The whole of the data is to be reproduced exactly.

···

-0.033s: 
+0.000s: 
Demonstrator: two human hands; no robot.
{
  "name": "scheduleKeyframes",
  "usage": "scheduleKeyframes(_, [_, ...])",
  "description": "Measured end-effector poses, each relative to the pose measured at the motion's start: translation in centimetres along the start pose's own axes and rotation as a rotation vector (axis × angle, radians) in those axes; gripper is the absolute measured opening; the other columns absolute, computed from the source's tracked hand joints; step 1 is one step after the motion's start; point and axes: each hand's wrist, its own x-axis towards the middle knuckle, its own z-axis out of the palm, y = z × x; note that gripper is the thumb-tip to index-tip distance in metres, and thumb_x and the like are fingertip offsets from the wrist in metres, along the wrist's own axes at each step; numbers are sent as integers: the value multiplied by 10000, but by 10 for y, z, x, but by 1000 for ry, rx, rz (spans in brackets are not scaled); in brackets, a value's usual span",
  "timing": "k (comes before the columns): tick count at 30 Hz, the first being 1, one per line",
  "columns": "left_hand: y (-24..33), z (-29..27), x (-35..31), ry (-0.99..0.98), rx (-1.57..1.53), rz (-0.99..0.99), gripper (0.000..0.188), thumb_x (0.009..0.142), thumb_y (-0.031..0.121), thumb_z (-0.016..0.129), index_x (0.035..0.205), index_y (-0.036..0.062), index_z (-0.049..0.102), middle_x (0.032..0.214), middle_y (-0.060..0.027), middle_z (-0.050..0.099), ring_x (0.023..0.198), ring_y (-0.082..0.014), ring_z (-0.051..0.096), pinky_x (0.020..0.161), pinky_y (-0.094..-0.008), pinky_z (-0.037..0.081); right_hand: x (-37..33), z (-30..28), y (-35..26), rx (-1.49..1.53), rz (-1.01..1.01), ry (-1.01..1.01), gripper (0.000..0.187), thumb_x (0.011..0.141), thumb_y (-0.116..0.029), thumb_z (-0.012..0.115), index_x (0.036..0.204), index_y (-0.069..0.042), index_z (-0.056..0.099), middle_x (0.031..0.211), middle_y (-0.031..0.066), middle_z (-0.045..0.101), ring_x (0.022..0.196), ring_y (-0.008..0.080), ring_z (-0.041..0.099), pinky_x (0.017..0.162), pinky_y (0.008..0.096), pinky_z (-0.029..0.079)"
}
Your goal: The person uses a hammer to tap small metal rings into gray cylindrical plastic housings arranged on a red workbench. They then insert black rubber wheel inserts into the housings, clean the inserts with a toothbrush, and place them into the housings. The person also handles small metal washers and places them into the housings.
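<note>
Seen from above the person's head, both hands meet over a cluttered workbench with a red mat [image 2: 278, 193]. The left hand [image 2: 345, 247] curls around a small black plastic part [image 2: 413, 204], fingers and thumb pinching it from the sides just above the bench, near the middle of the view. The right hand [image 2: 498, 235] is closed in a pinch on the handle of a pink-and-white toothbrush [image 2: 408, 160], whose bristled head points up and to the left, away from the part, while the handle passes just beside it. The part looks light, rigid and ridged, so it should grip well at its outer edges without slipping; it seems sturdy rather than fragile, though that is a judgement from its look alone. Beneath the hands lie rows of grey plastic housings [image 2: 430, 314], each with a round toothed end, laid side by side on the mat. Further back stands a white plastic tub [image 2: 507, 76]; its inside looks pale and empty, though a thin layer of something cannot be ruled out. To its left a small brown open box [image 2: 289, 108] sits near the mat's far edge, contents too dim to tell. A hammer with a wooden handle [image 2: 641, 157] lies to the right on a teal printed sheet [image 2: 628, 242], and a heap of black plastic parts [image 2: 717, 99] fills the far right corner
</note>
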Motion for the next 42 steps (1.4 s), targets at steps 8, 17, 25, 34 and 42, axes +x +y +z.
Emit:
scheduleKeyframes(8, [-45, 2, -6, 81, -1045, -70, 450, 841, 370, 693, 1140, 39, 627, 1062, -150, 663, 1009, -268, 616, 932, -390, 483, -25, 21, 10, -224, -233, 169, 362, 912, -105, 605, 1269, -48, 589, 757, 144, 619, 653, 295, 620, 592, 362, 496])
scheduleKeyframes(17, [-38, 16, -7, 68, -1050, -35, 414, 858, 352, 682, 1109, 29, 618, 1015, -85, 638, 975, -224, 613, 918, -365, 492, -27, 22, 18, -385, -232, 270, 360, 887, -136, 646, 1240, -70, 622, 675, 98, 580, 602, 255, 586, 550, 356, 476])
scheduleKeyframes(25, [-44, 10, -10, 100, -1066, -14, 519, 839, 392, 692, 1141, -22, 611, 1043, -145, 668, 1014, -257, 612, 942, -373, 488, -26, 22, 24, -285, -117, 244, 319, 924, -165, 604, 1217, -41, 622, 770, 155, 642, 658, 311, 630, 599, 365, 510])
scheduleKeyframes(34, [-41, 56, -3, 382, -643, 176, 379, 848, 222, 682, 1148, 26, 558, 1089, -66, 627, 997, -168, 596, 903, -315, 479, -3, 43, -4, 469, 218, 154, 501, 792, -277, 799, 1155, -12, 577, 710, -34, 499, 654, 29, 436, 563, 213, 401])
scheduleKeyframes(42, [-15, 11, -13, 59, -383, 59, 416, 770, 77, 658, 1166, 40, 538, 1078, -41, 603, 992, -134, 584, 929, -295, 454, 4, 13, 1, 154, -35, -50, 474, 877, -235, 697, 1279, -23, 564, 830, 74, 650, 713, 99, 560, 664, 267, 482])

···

_RESPONSE TO THE TASK_.
-0.033s: 
+0.000s: 
Demonstrator: two human hands; no robot.
{
  "name": "scheduleKeyframes",
  "usage": "scheduleKeyframes(_, [_, ...])",
  "description": "Measured end-effector poses, each relative to the pose measured at the motion's start: translation in centimetres along the start pose's own axes and rotation as a rotation vector (axis × angle, radians) in those axes; gripper is the absolute measured opening; the other columns absolute, computed from the source's tracked hand joints; step 1 is one step after the motion's start; point and axes: each hand's wrist, its own x-axis towards the middle knuckle, its own z-axis out of the palm, y = z × x; note that gripper is the thumb-tip to index-tip distance in metres, and thumb_x and the like are fingertip offsets from the wrist in metres, along the wrist's own axes at each step; numbers are sent as integers: the value multiplied by 10000, but by 10 for y, z, x, but by 1000 for ry, rx, rz (spans in brackets are not scaled); in brackets, a value's usual span",
  "timing": "k (comes before the columns): tick count at 30 Hz, the first being 1, one per line",
  "columns": "left_hand: y (-24..33), z (-29..27), x (-35..31), ry (-0.99..0.98), rx (-1.57..1.53), rz (-0.99..0.99), gripper (0.000..0.188), thumb_x (0.009..0.142), thumb_y (-0.031..0.121), thumb_z (-0.016..0.129), index_x (0.035..0.205), index_y (-0.036..0.062), index_z (-0.049..0.102), middle_x (0.032..0.214), middle_y (-0.060..0.027), middle_z (-0.050..0.099), ring_x (0.023..0.198), ring_y (-0.082..0.014), ring_z (-0.051..0.096), pinky_x (0.020..0.161), pinky_y (-0.094..-0.008), pinky_z (-0.037..0.081); right_hand: x (-37..33), z (-30..28), y (-35..26), rx (-1.49..1.53), rz (-1.01..1.01), ry (-1.01..1.01), gripper (0.000..0.187), thumb_x (0.011..0.141), thumb_y (-0.116..0.029), thumb_z (-0.012..0.115), index_x (0.036..0.204), index_y (-0.069..0.042), index_z (-0.056..0.099), middle_x (0.031..0.211), middle_y (-0.031..0.066), middle_z (-0.045..0.101), ring_x (0.022..0.196), ring_y (-0.008..0.080), ring_z (-0.041..0.099), pinky_x (0.017..0.162), pinky_y (0.008..0.096), pinky_z (-0.029..0.079)"
}
Your goal: The person uses a hammer to tap small metal rings into gray cylindrical plastic housings arranged on a red workbench. They then insert black rubber wheel inserts into the housings, clean the inserts with a toothbrush, and place them into the housings. The person also handles small metal washers and places them into the housings.
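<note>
Seen from above the person's head, both hands meet over a cluttered workbench with a red mat [image 2: 278, 193]. The left hand [image 2: 345, 247] curls around a small black plastic part [image 2: 413, 204], fingers and thumb pinching it from the sides just above the bench, near the middle of the view. The right hand [image 2: 498, 235] is closed in a pinch on the handle of a pink-and-white toothbrush [image 2: 408, 160], whose bristled head points up and to the left, away from the part, while the handle passes just beside it. The part looks light, rigid and ridged, so it should grip well at its outer edges without slipping; it seems sturdy rather than fragile, though that is a judgement from its look alone. Beneath the hands lie rows of grey plastic housings [image 2: 430, 314], each with a round toothed end, laid side by side on the mat. Further back stands a white plastic tub [image 2: 507, 76]; its inside looks pale and empty, though a thin layer of something cannot be ruled out. To its left a small brown open box [image 2: 289, 108] sits near the mat's far edge, contents too dim to tell. A hammer with a wooden handle [image 2: 641, 157] lies to the right on a teal printed sheet [image 2: 628, 242], and a heap of black plastic parts [image 2: 717, 99] fills the far right corner
</note>
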Motion for the next 42 steps (1.4 s), targets at steps 8, 17, 25, 34 and 42, axes +x +y +z.
Emit:
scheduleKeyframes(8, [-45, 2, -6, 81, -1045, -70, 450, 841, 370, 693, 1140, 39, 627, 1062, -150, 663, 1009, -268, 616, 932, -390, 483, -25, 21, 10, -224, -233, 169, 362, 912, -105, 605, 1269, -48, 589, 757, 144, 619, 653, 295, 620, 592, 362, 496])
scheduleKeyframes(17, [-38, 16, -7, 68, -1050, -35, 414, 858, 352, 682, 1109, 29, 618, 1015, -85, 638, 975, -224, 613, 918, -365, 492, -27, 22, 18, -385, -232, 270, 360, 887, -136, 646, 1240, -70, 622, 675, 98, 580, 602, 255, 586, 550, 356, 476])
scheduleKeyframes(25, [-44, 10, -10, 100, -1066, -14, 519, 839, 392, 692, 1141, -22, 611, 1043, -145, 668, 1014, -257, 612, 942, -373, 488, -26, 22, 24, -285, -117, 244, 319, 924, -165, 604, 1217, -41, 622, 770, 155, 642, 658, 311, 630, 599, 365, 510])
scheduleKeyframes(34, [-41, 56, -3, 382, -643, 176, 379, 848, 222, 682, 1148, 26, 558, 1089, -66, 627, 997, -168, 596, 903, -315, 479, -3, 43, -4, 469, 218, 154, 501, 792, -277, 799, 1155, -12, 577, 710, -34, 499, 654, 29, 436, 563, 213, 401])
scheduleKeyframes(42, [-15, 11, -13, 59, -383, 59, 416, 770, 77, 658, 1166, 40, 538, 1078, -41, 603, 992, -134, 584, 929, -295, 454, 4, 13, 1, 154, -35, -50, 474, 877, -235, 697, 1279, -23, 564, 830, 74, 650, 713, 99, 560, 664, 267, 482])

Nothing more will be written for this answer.